The next morning the pH was back down to 3.29. A bit more carbonate brought it back to 3.44 and we pitched K1-V1116 with GoFerm during rehydration.


I made the usual bentonite and Fermaid-K additions and in 1 week we were down to 1.006. The wine was pressed yielding 3.5 gallons of dark, rich, heavy blueberry wine.




At 1.006 it has little more fermentation to go. If I don't see any bubbles in the next few hours, I may bring it up into the warm pantry to assure it doesn't stick.

Saturday, November 11, 2017

2017 Wines - Chapter 5 - Sauvignon Blanc

In addition to the Zinfandel grapes, I picked up a 6 gallon Sauvignon Blanc juice bucket. Starting numbers were pH 2.97, TA 0.51%, and SG 1.090 - no adjustments needed. I added 6g Booster Blanc, 12g Opti White, and pitched QA 23.

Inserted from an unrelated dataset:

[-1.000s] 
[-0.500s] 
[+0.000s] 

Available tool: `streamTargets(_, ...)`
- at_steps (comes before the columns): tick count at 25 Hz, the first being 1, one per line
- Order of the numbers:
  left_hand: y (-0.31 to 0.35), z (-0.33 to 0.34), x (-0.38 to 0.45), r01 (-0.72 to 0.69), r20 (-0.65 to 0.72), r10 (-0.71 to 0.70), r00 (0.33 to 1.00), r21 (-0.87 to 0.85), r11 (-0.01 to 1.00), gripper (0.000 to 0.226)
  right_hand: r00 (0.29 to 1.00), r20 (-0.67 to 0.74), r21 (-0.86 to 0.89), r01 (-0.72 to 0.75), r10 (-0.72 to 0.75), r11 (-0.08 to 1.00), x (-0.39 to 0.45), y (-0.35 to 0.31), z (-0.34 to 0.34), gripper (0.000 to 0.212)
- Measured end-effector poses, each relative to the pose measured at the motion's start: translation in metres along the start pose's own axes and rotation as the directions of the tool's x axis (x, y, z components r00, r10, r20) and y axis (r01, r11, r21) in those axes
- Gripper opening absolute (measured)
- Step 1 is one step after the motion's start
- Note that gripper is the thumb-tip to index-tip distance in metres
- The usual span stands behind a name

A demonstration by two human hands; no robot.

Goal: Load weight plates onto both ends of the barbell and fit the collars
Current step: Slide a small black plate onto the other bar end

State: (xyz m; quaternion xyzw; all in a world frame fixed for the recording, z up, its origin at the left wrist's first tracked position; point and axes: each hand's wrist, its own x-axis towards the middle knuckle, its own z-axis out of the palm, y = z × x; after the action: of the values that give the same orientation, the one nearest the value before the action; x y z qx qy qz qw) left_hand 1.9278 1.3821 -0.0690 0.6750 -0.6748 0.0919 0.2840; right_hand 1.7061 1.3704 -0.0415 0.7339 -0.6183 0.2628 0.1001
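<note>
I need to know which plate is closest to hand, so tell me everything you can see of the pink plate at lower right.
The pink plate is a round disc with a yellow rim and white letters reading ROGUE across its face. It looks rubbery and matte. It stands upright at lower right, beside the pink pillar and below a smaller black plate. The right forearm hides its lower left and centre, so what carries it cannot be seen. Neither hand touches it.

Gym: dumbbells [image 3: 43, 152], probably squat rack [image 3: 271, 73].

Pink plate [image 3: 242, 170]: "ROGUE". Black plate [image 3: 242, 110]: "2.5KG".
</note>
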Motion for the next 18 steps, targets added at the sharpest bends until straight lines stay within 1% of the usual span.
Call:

I tried to keep this ferment as cool as possible with ice packs. The problem, as with the Zinfandel, was that vacation was approaching. I had to cut back on the ice packs and let the temp drift up in order for the ferment to finish before we left. I step-fed Fermaid K, added 9g bentonite on day 3, and by day 9 it had dropped to 1.015, where I racked it to the carboy.


The following day I topped it up and added the KMS. Upon return from vacation it was quiet, so I racked, topped up again, and now it just needs to be cold stabilized and cleared.